Toda la gran prensa, radial, televisiva o escrita, apostó públicamente a favor de Hillary Clinton. Lo que trajo a titulares, las pantallas y al audio radial, las palabras disonantes, la imagen desafiante, y la voz urticante de Trump.

Un detalle de esa estrategia comunicacional, es que Trump nunca sonrió en la campaña. Solo cuando no podía contenerse por algún desafuero que cometía.

Eso es un factor coherente para un candidato que repite una y otra vez que nada funciona, que todos son unos corruptos y que hay que recuperar de la ruina a los EEUU. Solo un cretino sonreiría.

Otro detalle, que todavía no se descifra con precisión, el impacto de las redes sociales. Se sabe que tienen impacto, pero luego que lo tienen.

Pareciera, habrá que estudiar, de qué manera Trump utilizó las redes para darse a conocer; tanto por la vía positiva hacia él, como por la vía negativa y despectiva que lo caricaturizaba.

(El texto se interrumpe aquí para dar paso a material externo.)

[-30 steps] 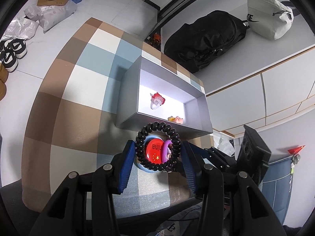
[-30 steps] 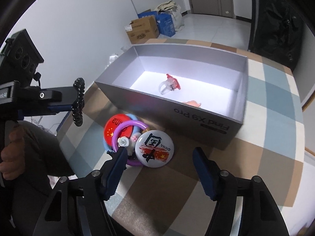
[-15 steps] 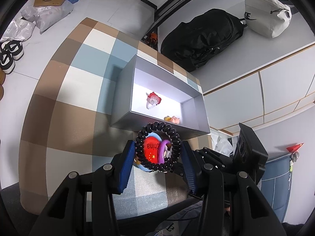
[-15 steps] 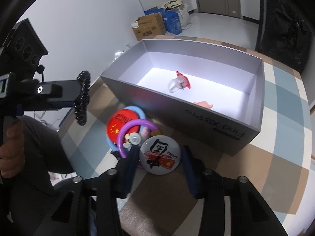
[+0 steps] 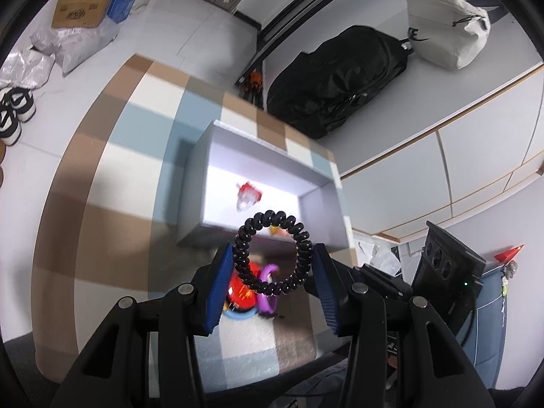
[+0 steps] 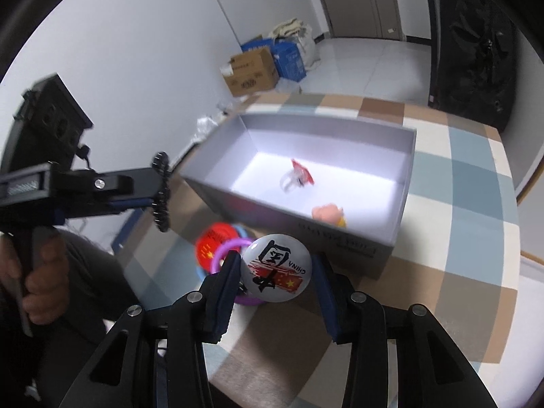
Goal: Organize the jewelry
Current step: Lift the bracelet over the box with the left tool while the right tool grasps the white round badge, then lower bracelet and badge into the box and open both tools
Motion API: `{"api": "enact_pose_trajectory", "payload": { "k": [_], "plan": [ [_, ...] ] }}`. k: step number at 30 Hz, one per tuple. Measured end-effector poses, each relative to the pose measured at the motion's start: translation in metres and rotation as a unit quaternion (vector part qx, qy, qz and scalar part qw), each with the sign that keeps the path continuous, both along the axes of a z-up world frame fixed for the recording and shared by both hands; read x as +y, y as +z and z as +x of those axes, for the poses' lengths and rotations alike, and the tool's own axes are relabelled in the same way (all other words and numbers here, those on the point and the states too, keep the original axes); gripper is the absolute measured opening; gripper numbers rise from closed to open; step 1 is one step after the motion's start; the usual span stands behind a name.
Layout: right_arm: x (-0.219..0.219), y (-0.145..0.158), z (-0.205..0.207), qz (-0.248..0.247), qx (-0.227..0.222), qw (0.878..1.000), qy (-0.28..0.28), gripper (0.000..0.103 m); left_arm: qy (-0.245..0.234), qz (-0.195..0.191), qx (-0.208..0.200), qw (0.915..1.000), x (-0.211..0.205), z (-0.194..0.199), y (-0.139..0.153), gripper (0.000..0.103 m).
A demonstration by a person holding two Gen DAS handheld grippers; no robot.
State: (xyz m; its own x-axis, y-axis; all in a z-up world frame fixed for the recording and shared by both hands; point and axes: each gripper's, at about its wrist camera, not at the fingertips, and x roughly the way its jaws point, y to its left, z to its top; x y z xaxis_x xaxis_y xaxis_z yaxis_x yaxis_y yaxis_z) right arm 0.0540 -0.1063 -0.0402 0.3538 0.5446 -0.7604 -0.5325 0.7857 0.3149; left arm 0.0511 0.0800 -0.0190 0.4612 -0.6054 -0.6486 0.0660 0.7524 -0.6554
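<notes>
- Right tongs (image 6: 276,273) pinch the round white printed pin badge (image 6: 276,268), lifted over the checked table (image 6: 469,183).
- Left tongs (image 5: 273,260) pinch the black coiled hair tie (image 5: 273,252), ring upright.
- Straight beyond both: the open grey cardboard box (image 6: 403,210), near wall facing, floor mostly bare.
</notes>
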Motion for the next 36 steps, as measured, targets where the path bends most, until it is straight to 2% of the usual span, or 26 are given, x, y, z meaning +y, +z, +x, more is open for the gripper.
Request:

En todo caso, para un novato en la política, el principal problema de Trump era darse a conocer. Se le conocía por el reality show televisivo, y por los hoteles y edificios lujosos que llevan su apellido.

Los venezolanos

Para los venezolanos, el triunfo de Donald Trump puede ser riesgoso. No para los que viven en Venezuela. Sino para los que son inmigrantes en los EEUU.

Lo que ha dicho hasta ahora el presidente electo, es que deportará a los que no tiene sus papeles en regla. Situación en la que están miles de venezolanos. Además, habrá que ver cuál será su política migratoria, y su polítcia para los asilos.

En cuanto a la posición que adoptará su administración, con respecto al gobierno de Nicolás Maduro, habrá que esperar a quién designará como secretario de Estado. Si es un político republicano de trayectoria institucional, no debería haber grandes cambios.